U.S. Sen. Kit Bond meets with City Council on housing crisis

Friday, March 21, 2008 | 2:27 p.m. CDT; updated 8:12 p.m. CDT, Saturday, July 19, 2008

COLUMBIA — U.S. Sen. Kit Bond met with the City Council and several authorities on housing issues Thursday to discuss potential solutions to rising mortgage rates and declining home values.

“This has become potentially a very real crisis for our financial system,” Bond told the group, which included representatives of the Columbia City Council, bankers, realtors and the United Way.

Bond told the group about the Security Against Foreclosures and Education Act, a bill he’s sponsoring that he believes could be at least a partial solution to the nationwide mortgage crisis.
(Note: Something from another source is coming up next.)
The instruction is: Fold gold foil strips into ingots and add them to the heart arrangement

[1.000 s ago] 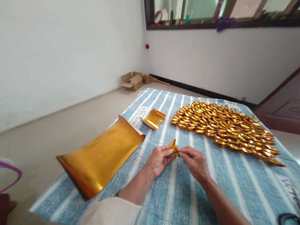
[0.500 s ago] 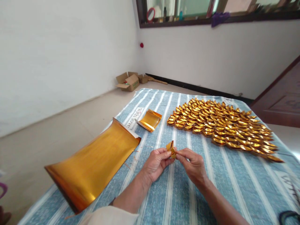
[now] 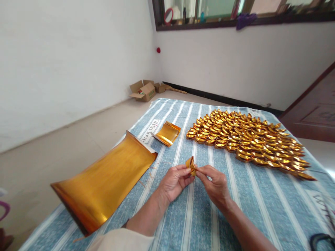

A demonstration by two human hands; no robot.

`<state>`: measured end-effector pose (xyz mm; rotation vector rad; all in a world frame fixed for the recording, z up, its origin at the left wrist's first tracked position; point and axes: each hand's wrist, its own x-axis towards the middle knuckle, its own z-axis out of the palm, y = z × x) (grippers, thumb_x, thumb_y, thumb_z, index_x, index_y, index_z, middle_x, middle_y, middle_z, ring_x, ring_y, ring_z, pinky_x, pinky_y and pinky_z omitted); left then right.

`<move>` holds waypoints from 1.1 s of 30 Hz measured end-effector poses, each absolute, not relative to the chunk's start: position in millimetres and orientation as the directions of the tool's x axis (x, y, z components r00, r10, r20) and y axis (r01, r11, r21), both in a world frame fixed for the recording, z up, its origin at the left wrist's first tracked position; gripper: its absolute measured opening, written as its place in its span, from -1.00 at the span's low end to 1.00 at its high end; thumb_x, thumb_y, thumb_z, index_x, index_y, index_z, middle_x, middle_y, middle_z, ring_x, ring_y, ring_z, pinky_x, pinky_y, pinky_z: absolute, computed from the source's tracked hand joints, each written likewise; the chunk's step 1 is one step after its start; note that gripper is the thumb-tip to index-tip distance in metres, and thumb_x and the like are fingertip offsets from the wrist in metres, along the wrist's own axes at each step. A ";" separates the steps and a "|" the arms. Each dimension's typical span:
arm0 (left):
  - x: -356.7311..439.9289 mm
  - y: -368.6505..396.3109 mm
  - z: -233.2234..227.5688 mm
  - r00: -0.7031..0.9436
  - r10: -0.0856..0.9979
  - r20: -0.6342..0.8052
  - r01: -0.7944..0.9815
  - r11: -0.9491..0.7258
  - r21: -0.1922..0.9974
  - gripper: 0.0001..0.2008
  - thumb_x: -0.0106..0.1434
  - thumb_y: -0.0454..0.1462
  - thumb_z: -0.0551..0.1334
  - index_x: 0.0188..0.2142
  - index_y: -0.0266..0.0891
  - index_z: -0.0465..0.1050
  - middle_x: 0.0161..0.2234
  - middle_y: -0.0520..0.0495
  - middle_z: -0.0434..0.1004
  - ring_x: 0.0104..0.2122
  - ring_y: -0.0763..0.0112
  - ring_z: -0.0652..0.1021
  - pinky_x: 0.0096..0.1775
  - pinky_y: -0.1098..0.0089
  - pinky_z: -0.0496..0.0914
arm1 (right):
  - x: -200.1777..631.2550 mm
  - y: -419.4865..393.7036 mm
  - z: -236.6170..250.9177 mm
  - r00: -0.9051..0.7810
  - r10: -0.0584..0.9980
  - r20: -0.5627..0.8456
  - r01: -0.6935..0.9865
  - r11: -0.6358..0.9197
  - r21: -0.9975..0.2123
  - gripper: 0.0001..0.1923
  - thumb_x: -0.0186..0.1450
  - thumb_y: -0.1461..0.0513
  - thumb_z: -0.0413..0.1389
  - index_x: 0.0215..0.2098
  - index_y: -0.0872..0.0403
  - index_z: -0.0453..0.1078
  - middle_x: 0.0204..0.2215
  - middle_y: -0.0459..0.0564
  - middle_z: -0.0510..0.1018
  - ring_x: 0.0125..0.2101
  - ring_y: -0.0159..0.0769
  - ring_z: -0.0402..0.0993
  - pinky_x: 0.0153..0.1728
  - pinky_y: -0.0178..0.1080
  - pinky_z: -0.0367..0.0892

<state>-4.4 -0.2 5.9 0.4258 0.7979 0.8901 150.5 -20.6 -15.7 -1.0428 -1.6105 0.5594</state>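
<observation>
A small folded gold paper ingot (image 3: 192, 165) is held up over the striped cloth. My left hand (image 3: 176, 179) pinches its left side between thumb and fingers. On its right side, my right hand (image 3: 213, 181) grips the near end with thumb and forefinger. Part of the piece is hidden behind the fingertips. To the left lies a large sheet of gold foil paper (image 3: 107, 181) with curled ends. Beyond my left hand rests a small stack of gold paper pieces (image 3: 168, 134), also curled. Rows of finished gold paper ingots (image 3: 243, 143) spread across the right of the table.
A blue and white striped cloth (image 3: 201, 219) covers the table. Black-handled scissors (image 3: 320, 238) lie at the near right corner. Thin paper slivers (image 3: 149, 177) are scattered beside the large sheet. An open cardboard box (image 3: 143, 92) stands on the floor by the wall.
Both hands stay in nearly the same place. The folded piece has turned slightly between my fingers, its upper points now closer together.
</observation>
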 end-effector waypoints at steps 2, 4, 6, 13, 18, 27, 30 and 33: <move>-3.7 -0.8 6.4 0.391 0.804 -0.448 -0.545 0.594 0.591 -0.83 0.12 -0.52 0.25 -0.27 -0.45 0.56 -0.33 -0.17 0.59 -0.37 0.44 0.57 -0.25 0.46 0.46 | 149.8 -21.0 -16.2 -0.029 0.846 0.532 0.340 0.509 -0.791 -0.86 0.28 0.31 0.13 -0.26 0.01 0.52 -0.43 -0.08 0.59 -0.42 -0.38 0.50 -0.35 -0.32 0.39; -2.8 -1.5 6.8 0.396 0.799 -0.452 -0.564 0.600 0.567 -0.81 0.13 -0.53 0.23 -0.26 -0.43 0.56 -0.31 -0.18 0.59 -0.35 0.43 0.57 -0.23 0.46 0.46 | 149.2 -21.4 -16.6 -0.026 0.844 0.535 0.338 0.511 -0.790 -0.86 0.28 0.31 0.13 -0.27 0.01 0.52 -0.43 -0.09 0.58 -0.42 -0.38 0.50 -0.35 -0.32 0.39; -1.9 -2.2 7.1 0.392 0.802 -0.451 -0.578 0.596 0.557 -0.79 0.15 -0.53 0.21 -0.24 -0.43 0.56 -0.29 -0.19 0.60 -0.33 0.42 0.58 -0.21 0.45 0.45 | 148.6 -21.7 -16.6 -0.020 0.843 0.537 0.334 0.512 -0.792 -0.87 0.28 0.30 0.13 -0.28 0.01 0.52 -0.44 -0.09 0.58 -0.43 -0.38 0.50 -0.36 -0.32 0.39; -0.2 -2.3 8.6 0.383 0.803 -0.457 -0.589 0.593 0.549 -0.79 0.16 -0.54 0.20 -0.24 -0.44 0.55 -0.28 -0.19 0.60 -0.33 0.42 0.58 -0.21 0.45 0.46 | 146.7 -22.2 -16.7 0.014 0.860 0.510 0.318 0.480 -0.818 -0.88 0.27 0.28 0.15 -0.27 0.01 0.54 -0.44 -0.08 0.58 -0.44 -0.37 0.50 -0.37 -0.31 0.39; -1.3 -1.6 8.5 0.389 0.799 -0.458 -0.586 0.598 0.546 -0.80 0.15 -0.53 0.22 -0.23 -0.42 0.54 -0.29 -0.18 0.60 -0.35 0.43 0.58 -0.23 0.44 0.46 | 146.8 -22.0 -18.7 0.020 0.874 0.486 0.318 0.456 -0.832 -0.85 0.28 0.25 0.14 -0.23 0.00 0.55 -0.42 -0.07 0.59 -0.42 -0.36 0.51 -0.35 -0.30 0.39; -2.3 -1.4 7.7 0.377 0.811 -0.447 -0.601 0.581 0.548 -0.85 0.15 -0.49 0.25 -0.26 -0.40 0.53 -0.30 -0.16 0.61 -0.36 0.39 0.59 -0.23 0.39 0.47 | 147.1 -22.4 -20.0 0.018 0.900 0.436 0.314 0.409 -0.857 -0.80 0.28 0.23 0.12 -0.17 -0.01 0.54 -0.48 -0.08 0.55 -0.48 -0.37 0.46 -0.41 -0.30 0.37; -2.4 -1.2 10.3 0.372 0.795 -0.479 -0.623 0.596 0.506 -0.87 0.21 -0.40 0.23 -0.25 -0.39 0.52 -0.34 -0.15 0.61 -0.38 0.38 0.59 -0.27 0.37 0.47 | 147.1 -22.5 -21.9 0.028 0.906 0.423 0.318 0.393 -0.863 -0.81 0.27 0.22 0.13 -0.17 0.00 0.54 -0.49 -0.09 0.54 -0.49 -0.37 0.45 -0.42 -0.30 0.36; -3.1 -1.4 13.5 0.393 0.765 -0.510 -0.628 0.628 0.459 -0.84 0.27 -0.32 0.19 -0.22 -0.36 0.51 -0.34 -0.14 0.60 -0.39 0.37 0.59 -0.31 0.36 0.47 | 148.7 -22.2 -22.8 0.034 0.908 0.417 0.309 0.388 -0.869 -0.82 0.27 0.22 0.13 -0.19 0.01 0.54 -0.47 -0.08 0.56 -0.48 -0.35 0.47 -0.43 -0.30 0.36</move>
The act would authorize state housing agencies to issue billions of dollars worth of bonds to help refinance ballooning subprime mortgages to original lower rates. It also would require clearer language on mortgage rates to buyers and speed the delivery of $180 million toward financial counseling for families falling behind on mortgage payments.

Bond already has allocated the $180 million for counseling under the U.S. Department of Housing and Urban Development’s spending bill from last year.

Council members Laura Nauser, Jerry Wade and Karl Skala agreed that some of the issues addressed by the mortgage bill, such as unclear language in loan details, are big problems in Columbia.

Nauser had some reservations about the act.

“I haven’t quite made up my mind on the issue,” Nauser said. “I have a problem with bailing out people who’ve made bad decisions.”

Mike Gilbert, vice president of Boone County National Bank, attended the roundtable discussion and said the act addresses some issues but won’t completely address any of the problems contributing to the crisis.

“It’s a start,” Gilbert said.

Bond said that although national solutions are a step in the right directions, communities such as Columbia also must develop their own strategies.

“Local problems have got to be solved here at home,” he said.

Wade, who represents the Fourth Ward, agreed.

“They talk about a forum for local conversation,” he said. “We may need to start a conversation about who, how and and what is the city role, and where in the city is that role going to be.”